A verbatim repeat of the lines below is required, with the pictures removed.

_Information shown_
++++++++++++++++++++

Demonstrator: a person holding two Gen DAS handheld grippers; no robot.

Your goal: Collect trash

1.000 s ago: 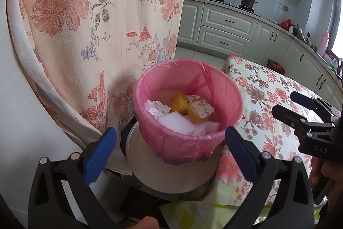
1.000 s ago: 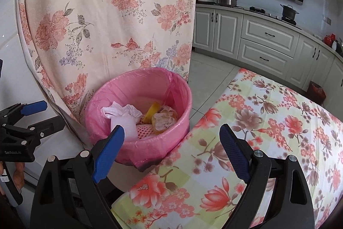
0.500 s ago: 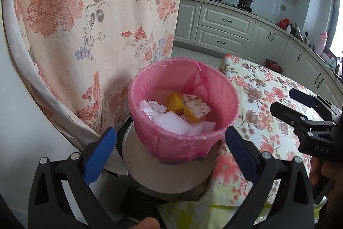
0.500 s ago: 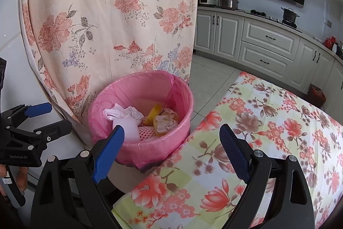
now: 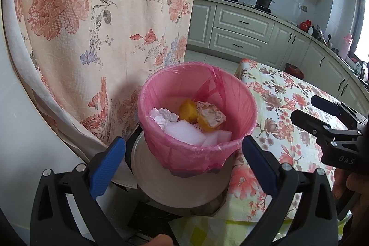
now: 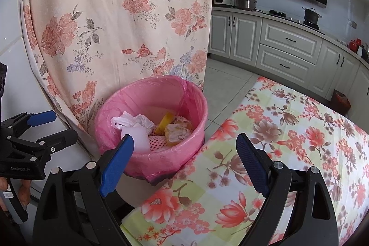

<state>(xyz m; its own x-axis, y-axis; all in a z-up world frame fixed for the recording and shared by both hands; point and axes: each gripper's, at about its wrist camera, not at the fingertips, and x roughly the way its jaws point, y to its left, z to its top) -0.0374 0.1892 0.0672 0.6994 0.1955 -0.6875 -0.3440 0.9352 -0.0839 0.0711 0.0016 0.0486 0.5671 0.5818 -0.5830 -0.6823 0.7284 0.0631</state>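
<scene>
Trash fills the pink-lined bin (image 5: 198, 121), seen from the left hand-held gripper (image 5: 183, 155), which hangs low and level just near of it, jaws spread wide and empty. Tissue (image 5: 163, 115) and orange peel (image 5: 188, 110) lie inside. The right hand-held gripper (image 5: 322, 117) sits at the right, over the floral counter (image 5: 283, 96).

From the right view, its own jaws gape open above that counter, with the bin to the left beside the curtain (image 6: 120, 15).
</scene>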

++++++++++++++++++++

_Solution for this exercise_
Demonstrator: a person holding two Gen DAS handheld grippers; no robot.

Your goal: Collect trash

1.000 s ago: 
1.000 s ago: 
0.500 s ago: 
0.500 s ago: 
now: 
now: 

<state>(xyz m; its own x-axis, y-axis; all in a z-up world frame fixed for the recording and shared by both hands; point and axes: each gripper's, at about its wrist camera, not at the fingertips, and x roughly the way its jaws point, y to its left, z to its top) -0.0374 0.1892 0.0672 0.6994 0.1955 -0.6875 -0.3440 0.9352 -0.0839 0.0711 0.0016 0.0486 0.5671 0.5818 -0.5830 -0.6823 0.7284 0.0631</state>
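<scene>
Trash fills the pink-lined bin (image 5: 198, 121), seen from the left hand-held gripper (image 5: 183, 155), which hangs low and level just near of it, jaws spread wide and empty. Tissue (image 5: 163, 115) and orange peel (image 5: 188, 110) lie inside. The right hand-held gripper (image 5: 322, 117) sits at the right, over the floral counter (image 5: 283, 96).

From the right view, its own jaws gape open above that counter, with the bin to the left beside the curtain (image 6: 120, 15).
</scene>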

Nothing remains to be written for this exercise.